#### [What you are asked to do]
Type out the entries again, keeping every word unchanged.

#### [Input material]

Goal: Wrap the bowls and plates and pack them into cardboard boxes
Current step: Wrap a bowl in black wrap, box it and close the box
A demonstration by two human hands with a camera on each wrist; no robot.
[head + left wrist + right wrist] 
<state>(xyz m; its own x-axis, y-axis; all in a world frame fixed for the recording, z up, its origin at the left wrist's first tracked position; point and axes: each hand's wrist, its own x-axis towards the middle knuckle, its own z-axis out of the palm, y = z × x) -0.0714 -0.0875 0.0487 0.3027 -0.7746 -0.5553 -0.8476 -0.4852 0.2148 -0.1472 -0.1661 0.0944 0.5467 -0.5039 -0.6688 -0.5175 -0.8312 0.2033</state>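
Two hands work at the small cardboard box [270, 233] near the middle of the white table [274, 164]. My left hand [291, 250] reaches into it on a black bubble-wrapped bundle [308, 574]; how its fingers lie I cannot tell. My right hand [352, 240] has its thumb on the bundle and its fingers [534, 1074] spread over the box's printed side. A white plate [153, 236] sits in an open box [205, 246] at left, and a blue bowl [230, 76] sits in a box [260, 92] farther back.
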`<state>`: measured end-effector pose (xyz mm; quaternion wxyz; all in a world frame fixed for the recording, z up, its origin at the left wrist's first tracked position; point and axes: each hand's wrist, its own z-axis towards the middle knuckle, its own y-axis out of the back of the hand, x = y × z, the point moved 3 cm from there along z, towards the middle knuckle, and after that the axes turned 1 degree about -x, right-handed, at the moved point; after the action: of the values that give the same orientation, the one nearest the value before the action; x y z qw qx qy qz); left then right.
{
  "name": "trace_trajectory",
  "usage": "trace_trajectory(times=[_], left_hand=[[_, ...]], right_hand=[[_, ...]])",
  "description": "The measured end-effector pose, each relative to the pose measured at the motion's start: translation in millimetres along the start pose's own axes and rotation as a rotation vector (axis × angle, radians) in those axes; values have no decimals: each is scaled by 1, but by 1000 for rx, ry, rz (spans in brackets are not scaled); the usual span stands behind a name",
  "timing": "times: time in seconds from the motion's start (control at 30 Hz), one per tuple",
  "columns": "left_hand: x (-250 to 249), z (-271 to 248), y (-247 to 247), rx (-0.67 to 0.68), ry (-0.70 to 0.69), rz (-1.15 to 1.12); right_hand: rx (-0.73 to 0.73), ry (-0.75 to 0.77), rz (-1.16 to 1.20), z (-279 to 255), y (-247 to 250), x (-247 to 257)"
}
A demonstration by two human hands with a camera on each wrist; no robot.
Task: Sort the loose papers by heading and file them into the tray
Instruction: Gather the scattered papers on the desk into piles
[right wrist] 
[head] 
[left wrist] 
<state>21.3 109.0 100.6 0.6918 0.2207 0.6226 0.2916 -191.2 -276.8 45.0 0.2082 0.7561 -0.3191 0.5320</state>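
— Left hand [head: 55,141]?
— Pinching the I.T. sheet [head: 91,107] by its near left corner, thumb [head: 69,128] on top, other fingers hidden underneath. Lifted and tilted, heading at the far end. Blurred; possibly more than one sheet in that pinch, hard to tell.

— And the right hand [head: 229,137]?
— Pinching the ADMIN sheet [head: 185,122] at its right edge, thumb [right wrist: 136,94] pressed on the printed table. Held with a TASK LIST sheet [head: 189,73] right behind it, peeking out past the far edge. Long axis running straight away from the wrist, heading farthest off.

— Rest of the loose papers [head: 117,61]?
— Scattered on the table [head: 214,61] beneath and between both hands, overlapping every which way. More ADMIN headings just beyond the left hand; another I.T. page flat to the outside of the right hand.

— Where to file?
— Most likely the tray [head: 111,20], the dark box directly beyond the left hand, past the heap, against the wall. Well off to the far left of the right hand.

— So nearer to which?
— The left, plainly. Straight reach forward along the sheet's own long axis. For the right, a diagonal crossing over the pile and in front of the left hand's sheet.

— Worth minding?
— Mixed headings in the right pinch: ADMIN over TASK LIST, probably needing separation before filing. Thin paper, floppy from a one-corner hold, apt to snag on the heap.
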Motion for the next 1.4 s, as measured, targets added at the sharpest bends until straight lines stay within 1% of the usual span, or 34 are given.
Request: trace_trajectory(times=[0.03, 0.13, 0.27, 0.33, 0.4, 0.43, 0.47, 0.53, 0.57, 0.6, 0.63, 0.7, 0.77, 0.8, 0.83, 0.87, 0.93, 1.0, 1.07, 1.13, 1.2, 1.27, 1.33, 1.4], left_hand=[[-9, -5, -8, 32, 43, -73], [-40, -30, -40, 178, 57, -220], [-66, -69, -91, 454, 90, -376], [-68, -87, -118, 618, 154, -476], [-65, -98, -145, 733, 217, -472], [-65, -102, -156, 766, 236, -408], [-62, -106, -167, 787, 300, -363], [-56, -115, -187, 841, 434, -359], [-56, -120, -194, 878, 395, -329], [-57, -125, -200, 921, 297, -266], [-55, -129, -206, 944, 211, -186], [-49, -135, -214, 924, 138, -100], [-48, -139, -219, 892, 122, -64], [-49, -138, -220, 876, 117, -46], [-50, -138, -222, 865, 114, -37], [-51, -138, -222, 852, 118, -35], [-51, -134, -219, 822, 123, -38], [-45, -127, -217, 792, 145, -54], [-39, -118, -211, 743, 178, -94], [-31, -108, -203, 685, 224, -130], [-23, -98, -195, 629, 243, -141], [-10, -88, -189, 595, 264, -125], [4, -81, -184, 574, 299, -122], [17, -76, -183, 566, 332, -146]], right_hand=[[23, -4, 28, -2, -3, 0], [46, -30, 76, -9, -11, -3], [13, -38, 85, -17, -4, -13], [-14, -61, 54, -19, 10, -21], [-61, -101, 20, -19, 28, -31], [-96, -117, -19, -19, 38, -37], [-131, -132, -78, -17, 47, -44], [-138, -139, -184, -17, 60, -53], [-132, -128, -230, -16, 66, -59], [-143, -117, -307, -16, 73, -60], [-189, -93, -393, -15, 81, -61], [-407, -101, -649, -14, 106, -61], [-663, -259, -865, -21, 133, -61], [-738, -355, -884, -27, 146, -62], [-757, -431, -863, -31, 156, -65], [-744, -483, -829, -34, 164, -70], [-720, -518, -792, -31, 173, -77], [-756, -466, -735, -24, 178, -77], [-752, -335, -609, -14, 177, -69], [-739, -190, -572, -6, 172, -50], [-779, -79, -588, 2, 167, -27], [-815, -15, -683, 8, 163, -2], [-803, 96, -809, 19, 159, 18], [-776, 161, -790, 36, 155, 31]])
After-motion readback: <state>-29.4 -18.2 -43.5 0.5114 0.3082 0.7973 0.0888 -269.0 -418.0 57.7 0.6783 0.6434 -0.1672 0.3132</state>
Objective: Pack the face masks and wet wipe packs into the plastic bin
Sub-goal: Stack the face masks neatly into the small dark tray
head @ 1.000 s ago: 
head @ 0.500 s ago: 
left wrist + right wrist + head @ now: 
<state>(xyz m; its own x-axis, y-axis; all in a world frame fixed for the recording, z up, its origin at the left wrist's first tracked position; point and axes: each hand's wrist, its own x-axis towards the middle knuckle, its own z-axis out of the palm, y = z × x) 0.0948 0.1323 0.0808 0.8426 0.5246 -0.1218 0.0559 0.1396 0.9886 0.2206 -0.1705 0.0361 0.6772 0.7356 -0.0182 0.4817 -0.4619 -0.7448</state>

#### [Your solution]
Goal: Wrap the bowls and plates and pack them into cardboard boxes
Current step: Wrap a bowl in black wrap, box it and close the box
A demonstration by two human hands with a camera on each wrist; no robot.
[head + left wrist + right wrist] 
<state>(xyz m; its own x-axis, y-axis; all in a world frame fixed for the recording, z up, its origin at the left wrist's first tracked position; point and axes: each hand's wrist, its own x-axis towards the middle knuckle, its own z-axis out of the palm, y = z × x) -0.0714 -0.0875 0.0487 0.3027 -0.7746 -0.5553 -0.8476 -0.4852 0.2148 -0.1472 -0.1661 0.0944 0.5467 -0.5039 -0.6688 -0.5175 -0.8312 0.2033</state>
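Two hands work at the small cardboard box [270, 233] near the middle of the white table [274, 164]. My left hand [291, 250] reaches into it on a black bubble-wrapped bundle [308, 574]; how its fingers lie I cannot tell. My right hand [352, 240] has its thumb on the bundle and its fingers [534, 1074] spread over the box's printed side. A white plate [153, 236] sits in an open box [205, 246] at left, and a blue bowl [230, 76] sits in a box [260, 92] farther back.
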`<state>`: measured end-effector pose (xyz mm; quaternion wxyz; all in a world frame fixed for the recording, z up, its origin at the left wrist's first tracked position; point and axes: each hand's wrist, its own z-axis towards the middle knuckle, its own y-axis out of the back of the hand, x = y × z, the point moved 3 cm from there along z, towards the middle knuckle, and after that the axes turned 1 degree about -x, right-handed, at the moved point; after the action: of the values that give the same orientation, the one nearest the value before the action; x y z qw qx qy qz); left then right.
{
  "name": "trace_trajectory",
  "usage": "trace_trajectory(times=[_], left_hand=[[_, ...]], right_hand=[[_, ...]])",
  "description": "The measured end-effector pose, each relative to the pose measured at the motion's start: translation in millimetres along the start pose's own axes and rotation as a rotation vector (axis × angle, radians) in those axes; values have no decimals: each is scaled by 1, but by 1000 for rx, ry, rz (spans in brackets are not scaled); the usual span stands behind a name",
  "timing": "times: time in seconds from the motion's start (control at 30 Hz), one per tuple",
  "columns": "left_hand: x (-250 to 249), z (-271 to 248), y (-247 to 247), rx (-0.67 to 0.68), ry (-0.70 to 0.69), rz (-1.15 to 1.12); right_hand: rx (-0.73 to 0.73), ry (-0.75 to 0.77), rz (-1.16 to 1.20), z (-279 to 255), y (-247 to 250), x (-247 to 257)"
}
A demonstration by two human hands with a camera on each wrist; no robot.
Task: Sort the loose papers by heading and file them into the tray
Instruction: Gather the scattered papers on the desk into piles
[right wrist] 
[head] 
[left wrist] 
<state>21.3 109.0 100.6 0.6918 0.2207 0.6226 0.2916 -191.2 -276.8 45.0 0.2082 0.7561 -0.3191 0.5320</state>
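— Left hand [head: 55,141]?
— Pinching the I.T. sheet [head: 91,107] by its near left corner, thumb [head: 69,128] on top, other fingers hidden underneath. Lifted and tilted, heading at the far end. Blurred; possibly more than one sheet in that pinch, hard to tell.

— And the right hand [head: 229,137]?
— Pinching the ADMIN sheet [head: 185,122] at its right edge, thumb [right wrist: 136,94] pressed on the printed table. Held with a TASK LIST sheet [head: 189,73] right behind it, peeking out past the far edge. Long axis running straight away from the wrist, heading farthest off.

— Rest of the loose papers [head: 117,61]?
— Scattered on the table [head: 214,61] beneath and between both hands, overlapping every which way. More ADMIN headings just beyond the left hand; another I.T. page flat to the outside of the right hand.

— Where to file?
— Most likely the tray [head: 111,20], the dark box directly beyond the left hand, past the heap, against the wall. Well off to the far left of the right hand.

— So nearer to which?
— The left, plainly. Straight reach forward along the sheet's own long axis. For the right, a diagonal crossing over the pile and in front of the left hand's sheet.

— Worth minding?
— Mixed headings in the right pinch: ADMIN over TASK LIST, probably needing separation before filing. Thin paper, floppy from a one-corner hold, apt to snag on the heap.
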Motion for the next 1.4 s, as measured, targets added at the sharpest bends until straight lines stay within 1% of the usual span, or 34 are given.
Request: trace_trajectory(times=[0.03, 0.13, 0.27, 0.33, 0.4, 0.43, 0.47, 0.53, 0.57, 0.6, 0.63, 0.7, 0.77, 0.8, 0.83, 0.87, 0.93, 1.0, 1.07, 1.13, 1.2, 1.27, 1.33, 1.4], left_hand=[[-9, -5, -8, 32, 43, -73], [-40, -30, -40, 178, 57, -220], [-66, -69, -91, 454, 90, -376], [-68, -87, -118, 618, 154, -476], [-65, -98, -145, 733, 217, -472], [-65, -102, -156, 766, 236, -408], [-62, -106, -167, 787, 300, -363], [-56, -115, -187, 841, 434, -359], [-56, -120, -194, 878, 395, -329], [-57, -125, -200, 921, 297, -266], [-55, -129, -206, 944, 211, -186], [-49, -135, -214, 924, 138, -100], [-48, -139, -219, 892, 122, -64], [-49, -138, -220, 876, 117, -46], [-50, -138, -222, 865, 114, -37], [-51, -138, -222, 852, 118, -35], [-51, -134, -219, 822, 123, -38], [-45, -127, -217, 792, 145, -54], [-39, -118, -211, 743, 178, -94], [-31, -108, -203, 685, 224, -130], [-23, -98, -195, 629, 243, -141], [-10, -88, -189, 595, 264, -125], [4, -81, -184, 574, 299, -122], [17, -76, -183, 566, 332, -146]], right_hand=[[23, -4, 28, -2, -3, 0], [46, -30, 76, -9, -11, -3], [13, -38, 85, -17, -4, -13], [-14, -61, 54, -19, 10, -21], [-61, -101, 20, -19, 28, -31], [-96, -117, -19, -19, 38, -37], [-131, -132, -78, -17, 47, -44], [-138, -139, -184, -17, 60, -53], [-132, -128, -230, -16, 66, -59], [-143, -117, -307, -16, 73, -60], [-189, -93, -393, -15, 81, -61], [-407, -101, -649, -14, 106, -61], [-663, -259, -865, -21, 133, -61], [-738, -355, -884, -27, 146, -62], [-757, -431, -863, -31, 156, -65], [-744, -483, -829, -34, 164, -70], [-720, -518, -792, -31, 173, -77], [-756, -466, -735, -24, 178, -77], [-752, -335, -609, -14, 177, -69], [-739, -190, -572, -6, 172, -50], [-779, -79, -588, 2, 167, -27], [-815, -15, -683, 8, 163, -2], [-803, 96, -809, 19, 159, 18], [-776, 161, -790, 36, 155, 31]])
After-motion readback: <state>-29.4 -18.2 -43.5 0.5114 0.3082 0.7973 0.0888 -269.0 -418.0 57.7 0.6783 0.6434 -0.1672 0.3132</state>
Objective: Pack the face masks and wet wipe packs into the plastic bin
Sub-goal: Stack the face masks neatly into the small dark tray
head @ 1.000 s ago: 
head @ 0.500 s ago: 
left wrist + right wrist + head @ now: 
<state>(xyz m; its own x-axis, y-axis; all in a world frame fixed for the recording, z up, its origin at the left wrist's first tracked position; point and axes: each hand's wrist, its own x-axis towards the middle knuckle, its own z-axis out of the palm, y = z × x) 0.0948 0.1323 0.0808 0.8426 0.5246 -0.1218 0.0559 0.1396 0.9886 0.2206 -0.1705 0.0361 0.6772 0.7356 -0.0182 0.4817 -0.4619 -0.7448</state>

With that, the output is done.